All these critics favoured government by elites, be they philosopher kings or aristocrats. Our societies are considerably more liberal than those they envisaged, and that is to our credit. But even if we reject their politics, we should acknowledge that recent events have given their concerns new currency.

Whose people?

Indeed, the EU referendum was everything they dreaded - a triumph for unreason, a basis for unsound policy, a threat to democratic principle and, potentially at least, a suppression of the rights of minorities. 

But at the very moment when our tradition of representative democracy should be protecting us, it seems that Parliament’s responsibilities have been radically reinterpreted. The Prime Minister has repeatedly asserted that “the British people have spoken” and that, even though she herself doubts its wisdom, their decision cannot be challenged. It has taken the intervention of the High Court to remind her of the role of a sovereign Parliament in the making of public policy.

We know, if only because right-wing newspapers have identified them for us, who are the enemies of the people. But who are those "people” whose judgement the PM regards as sacrosanct? 

Are they “the whole nation” for which she has publicly pledged to govern – or the 37 per cent of the electorate which voted for Brexit? Must the overwhelming majority which did not now remain silent and unrepresented? And in such circumstances is democracy served or subverted?

Too many politicians, cowed by campaigners whose objectives they fear, bullied by press barons they despise and apparently indifferent to their own constitutional responsibilities, have set aside their own judgement of the public good and fooled themselves into believing that when the people speak, their will must be done whatever it is and whatever its consequences.

But ultimately there is no such thing as "the people", only an aggregation of groups and individuals with a plurality of beliefs, opinions and interests. Talking about them in the definite article obliterates those differences. Precisely because it is so definite, it is intolerant, oppressive and undemocratic.

Back from the brink

Now, more than ever, we need parties and politicians with the courage not just to listen to but also to lead public opinion, and to stand against it when they believe it wrong. 

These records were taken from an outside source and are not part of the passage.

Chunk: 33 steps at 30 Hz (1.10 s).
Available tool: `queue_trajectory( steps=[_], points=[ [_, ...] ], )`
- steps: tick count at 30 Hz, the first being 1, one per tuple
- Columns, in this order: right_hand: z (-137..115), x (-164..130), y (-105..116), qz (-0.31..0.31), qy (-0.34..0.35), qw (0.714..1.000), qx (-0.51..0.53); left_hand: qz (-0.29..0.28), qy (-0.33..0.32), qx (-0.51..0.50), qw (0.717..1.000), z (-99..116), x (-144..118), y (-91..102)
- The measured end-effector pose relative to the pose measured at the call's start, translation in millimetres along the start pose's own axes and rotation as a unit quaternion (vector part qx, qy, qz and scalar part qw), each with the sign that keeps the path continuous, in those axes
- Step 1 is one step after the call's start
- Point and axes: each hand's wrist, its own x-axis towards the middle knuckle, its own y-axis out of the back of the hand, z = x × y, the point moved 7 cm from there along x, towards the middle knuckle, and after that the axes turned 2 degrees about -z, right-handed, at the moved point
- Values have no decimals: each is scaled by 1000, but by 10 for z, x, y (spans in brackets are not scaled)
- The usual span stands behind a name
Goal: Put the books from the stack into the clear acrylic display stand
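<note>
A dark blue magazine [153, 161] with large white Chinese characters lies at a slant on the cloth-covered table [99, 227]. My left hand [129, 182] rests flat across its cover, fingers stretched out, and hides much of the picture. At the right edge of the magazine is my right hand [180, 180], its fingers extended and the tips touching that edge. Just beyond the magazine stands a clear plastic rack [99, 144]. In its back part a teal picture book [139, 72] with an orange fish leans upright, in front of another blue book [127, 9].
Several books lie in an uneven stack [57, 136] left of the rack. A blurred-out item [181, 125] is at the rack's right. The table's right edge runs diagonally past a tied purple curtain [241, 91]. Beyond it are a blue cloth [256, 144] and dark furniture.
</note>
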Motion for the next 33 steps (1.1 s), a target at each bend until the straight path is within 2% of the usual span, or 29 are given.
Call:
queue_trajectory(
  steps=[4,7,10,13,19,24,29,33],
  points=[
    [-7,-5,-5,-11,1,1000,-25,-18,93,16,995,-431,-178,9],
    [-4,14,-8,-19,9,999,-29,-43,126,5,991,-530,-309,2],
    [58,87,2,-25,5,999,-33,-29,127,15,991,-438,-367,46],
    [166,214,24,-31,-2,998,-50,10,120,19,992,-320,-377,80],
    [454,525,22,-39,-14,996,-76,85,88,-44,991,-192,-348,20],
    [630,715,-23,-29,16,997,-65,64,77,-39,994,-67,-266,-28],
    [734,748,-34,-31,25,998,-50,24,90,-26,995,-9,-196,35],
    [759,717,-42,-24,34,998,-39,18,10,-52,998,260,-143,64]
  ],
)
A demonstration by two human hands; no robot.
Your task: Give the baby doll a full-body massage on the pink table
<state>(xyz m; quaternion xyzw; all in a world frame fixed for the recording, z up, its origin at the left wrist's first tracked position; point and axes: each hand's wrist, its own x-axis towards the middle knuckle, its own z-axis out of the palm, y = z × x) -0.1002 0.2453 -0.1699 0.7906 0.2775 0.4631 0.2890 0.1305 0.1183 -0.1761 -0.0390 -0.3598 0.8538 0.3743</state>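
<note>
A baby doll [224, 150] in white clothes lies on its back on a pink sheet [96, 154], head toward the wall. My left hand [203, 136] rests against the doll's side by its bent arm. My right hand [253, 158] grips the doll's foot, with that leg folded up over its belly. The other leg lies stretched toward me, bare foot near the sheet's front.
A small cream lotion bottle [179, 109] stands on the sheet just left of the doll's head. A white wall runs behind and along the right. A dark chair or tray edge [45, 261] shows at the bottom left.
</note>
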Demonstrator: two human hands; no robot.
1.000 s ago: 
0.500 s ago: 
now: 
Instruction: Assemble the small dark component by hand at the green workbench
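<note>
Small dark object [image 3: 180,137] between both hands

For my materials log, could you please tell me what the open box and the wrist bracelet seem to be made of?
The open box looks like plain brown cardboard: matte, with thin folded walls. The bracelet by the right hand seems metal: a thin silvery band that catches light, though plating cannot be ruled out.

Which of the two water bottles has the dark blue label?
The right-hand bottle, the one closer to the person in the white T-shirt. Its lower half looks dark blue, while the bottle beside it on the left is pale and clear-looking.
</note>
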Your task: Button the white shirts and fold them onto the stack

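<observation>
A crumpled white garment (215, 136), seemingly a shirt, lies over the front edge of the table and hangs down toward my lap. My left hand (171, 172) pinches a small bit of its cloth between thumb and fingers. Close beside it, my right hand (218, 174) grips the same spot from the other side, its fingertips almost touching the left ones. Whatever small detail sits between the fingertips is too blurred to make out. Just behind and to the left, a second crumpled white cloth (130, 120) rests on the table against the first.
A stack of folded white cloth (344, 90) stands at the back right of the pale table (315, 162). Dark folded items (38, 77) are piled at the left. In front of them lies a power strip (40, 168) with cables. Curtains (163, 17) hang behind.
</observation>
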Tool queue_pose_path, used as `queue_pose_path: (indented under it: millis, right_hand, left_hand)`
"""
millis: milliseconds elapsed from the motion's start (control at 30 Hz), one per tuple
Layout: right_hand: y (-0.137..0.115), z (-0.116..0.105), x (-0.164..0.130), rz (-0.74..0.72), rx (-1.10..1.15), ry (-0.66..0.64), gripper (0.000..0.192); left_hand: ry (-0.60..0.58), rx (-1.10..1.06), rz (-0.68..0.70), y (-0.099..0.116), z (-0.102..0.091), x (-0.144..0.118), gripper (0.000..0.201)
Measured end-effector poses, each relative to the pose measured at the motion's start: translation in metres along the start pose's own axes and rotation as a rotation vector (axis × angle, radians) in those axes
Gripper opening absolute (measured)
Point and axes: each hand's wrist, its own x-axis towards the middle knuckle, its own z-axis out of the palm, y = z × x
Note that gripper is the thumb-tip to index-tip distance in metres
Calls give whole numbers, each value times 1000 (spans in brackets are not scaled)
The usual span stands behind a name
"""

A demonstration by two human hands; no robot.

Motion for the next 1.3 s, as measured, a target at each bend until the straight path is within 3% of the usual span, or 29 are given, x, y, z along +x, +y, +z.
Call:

More than ever, we need a media which acknowledges its responsibility to inform as well as to influence, and show a far greater commitment to the truth.

More than ever, we the people should recognise that a strong and healthy democracy demands more of us than we seem prepared to give.

Democracies have come and gone – in ancient Greece and modern Europe. If ours is to prevail, we must both individually and collectively acknowledge our responsibilities as well as our rights and, critically, we must restore the importance of reason – and reasonableness – to the ways in which we deliberate, debate and decide.

As it is, we have already entered an age of unreason. Unless we come to our senses, it’s impossible to predict when or where it will end. 

Peter Bradley is director of Speakers’ Corner Trust and a former Labour MP.